Make sure you give yourself enough time to deal with the unknown unknowns.

You can find more detailed instructions for running PIT here. You can find more detailed instructions for running Stryker here.

Both tools will provide different ways to interface with the results and see the mutants that were not killed during the analysis. You will want to experiment with both in order to get acquainted with them and make sure that you can interpret the results meaningfully.

Group Analysis and Results

The group as a whole will perform mutation analysis for both projects in their entirety.

In reporting your results from PIT and Stryker, you should include,

The reported line coverage (numerator and denominator)
The reported mutation coverage (numerator and denominator)
The output coverage reports that provide clear evidence of usage

How do your results from PIT and Stryker compare?
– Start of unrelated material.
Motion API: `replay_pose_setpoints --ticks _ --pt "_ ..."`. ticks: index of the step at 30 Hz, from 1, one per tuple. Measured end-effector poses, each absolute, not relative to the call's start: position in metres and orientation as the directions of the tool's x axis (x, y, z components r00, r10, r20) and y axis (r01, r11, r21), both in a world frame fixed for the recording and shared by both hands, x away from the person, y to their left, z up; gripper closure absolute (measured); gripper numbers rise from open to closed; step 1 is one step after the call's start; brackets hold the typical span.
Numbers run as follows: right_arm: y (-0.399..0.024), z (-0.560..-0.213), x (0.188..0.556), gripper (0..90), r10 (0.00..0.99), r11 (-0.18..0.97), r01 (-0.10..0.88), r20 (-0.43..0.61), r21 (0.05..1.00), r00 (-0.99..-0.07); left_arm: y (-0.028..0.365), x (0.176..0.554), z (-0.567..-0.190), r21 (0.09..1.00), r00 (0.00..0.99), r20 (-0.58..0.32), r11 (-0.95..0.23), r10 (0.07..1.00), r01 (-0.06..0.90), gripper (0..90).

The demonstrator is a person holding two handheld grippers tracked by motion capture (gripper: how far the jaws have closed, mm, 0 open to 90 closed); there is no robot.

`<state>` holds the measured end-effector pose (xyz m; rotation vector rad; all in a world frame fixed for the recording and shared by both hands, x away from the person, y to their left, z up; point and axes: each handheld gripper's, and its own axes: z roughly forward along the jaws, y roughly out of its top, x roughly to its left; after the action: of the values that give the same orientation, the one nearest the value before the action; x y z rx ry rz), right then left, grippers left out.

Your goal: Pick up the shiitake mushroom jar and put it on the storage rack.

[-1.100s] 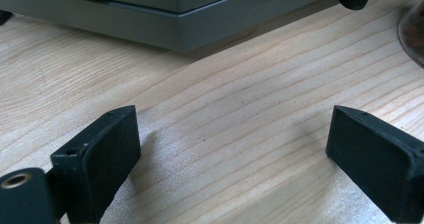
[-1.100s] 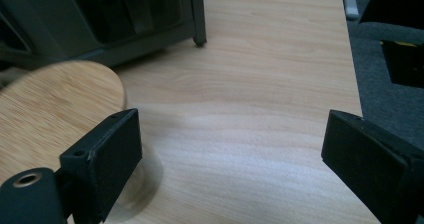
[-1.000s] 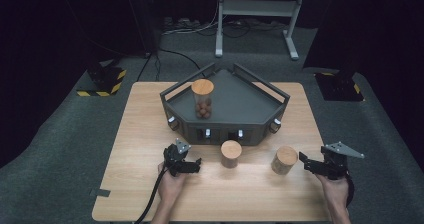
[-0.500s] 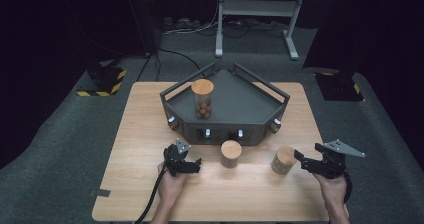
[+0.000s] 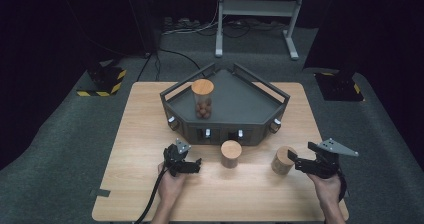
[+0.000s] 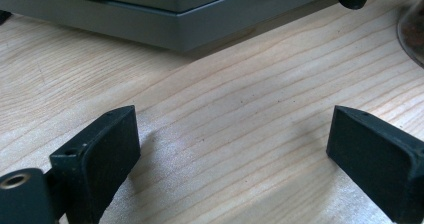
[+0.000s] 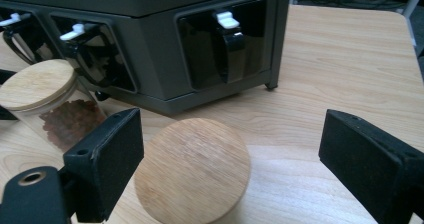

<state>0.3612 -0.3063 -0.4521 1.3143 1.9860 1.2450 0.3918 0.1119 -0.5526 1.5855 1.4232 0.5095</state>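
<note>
The right jar (image 5: 283,160) stands on the table (image 5: 130,134) just ahead of my right gripper (image 5: 299,164), near the rack's (image 5: 235,96) front right corner. In the right gripper view its wooden lid (image 7: 192,166) sits low between my black jaws, which have just been closing a little yet stand wide apart; the pads (image 7: 112,154) look not yet pressed on it. I judge this the approach to a grasp: next I must push forward so the jar's body lies squarely between the pads, then squeeze.

The middle jar (image 5: 231,154) waits before the rack's front, and a third jar (image 5: 202,99) already stands on the rack.

My left gripper (image 5: 192,167) rests near the table's front, jaws spread, nothing between them.

I can read no brand, label or writing anywhere.
</note>
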Motion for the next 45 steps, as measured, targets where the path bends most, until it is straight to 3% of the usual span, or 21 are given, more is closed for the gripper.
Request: replay_pose_setpoints --ticks 45 --pt "-0.258 -0.457 0.359 10.5 0.834 0.205 0.456 0.089 0.866 -0.544 0.112 0.392 -0.553 0.828 0.249 -0.262 0.085 0.932 0.555 6.6"
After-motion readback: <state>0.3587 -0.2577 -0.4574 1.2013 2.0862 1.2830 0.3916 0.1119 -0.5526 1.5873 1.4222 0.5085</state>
What do the results tell you about your test suite? Which system did you find easier to use (both integrate and interpret) and why? Discuss these issues in your write-up.

For your overall results, make sure to address the following issues.

Do the test suites exhibit weaknesses? How can they be improved?
Do the test suites exhibit strengths? How do you recognize them?
Contrast the costs and benefits of mutation analysis and testing versus what you might expect from other techniques.
What was easy and what was difficult about applying the tools to the projects you chose?
What obstacles did you face in applying mutation analysis to a real world project, and how did you overcome them?
Did you have any other interesting insights or opinions on the experience?

Note, the above points are not yes or no questions. Present some evidence and justify your answers.

Individual Analysis and Results

Each group member individually shall also choose one method from one of their open source projects and consider the results of the mutation analysis specifically for that method. Choose a complex routine that you think is likely to have errors. If fewer than 10 mutants were generated for the method, then either select a different method or select additional methods until you have 10 mutants to consider.

Examine 10 of the generated mutants for your method(s). If both killed and unkilled mutants were generated, include a mix of both. For each one, document your mutation operator. What was the type of operator used? How was it applied to the code (how did the code change)?

For your individual mutants consider the following additional questions: How many mutants are killed? How many mutants are live? For every mutant that was not killed, try to determine either (a) that it is an equivalent mutant that should not be killed, or (b) how to add a test to kill it. Note that (b) involves a test case for a function with inputs and an oracle. For all mutants, try to determine whether they are duplicates of each other. What are the challenges involved? Does it affect the results? Calculate and report the mutation score / effectiveness for your particular mutants. What do these results say about the effectiveness of the test suite and the method(s) that you condidered?

Submission

Each group shall submit a final writeup including descriptions of the selected project, the group results, and the individual results as discussed above. Include the package summaries from PIT. Include the mutation reports from Stryker.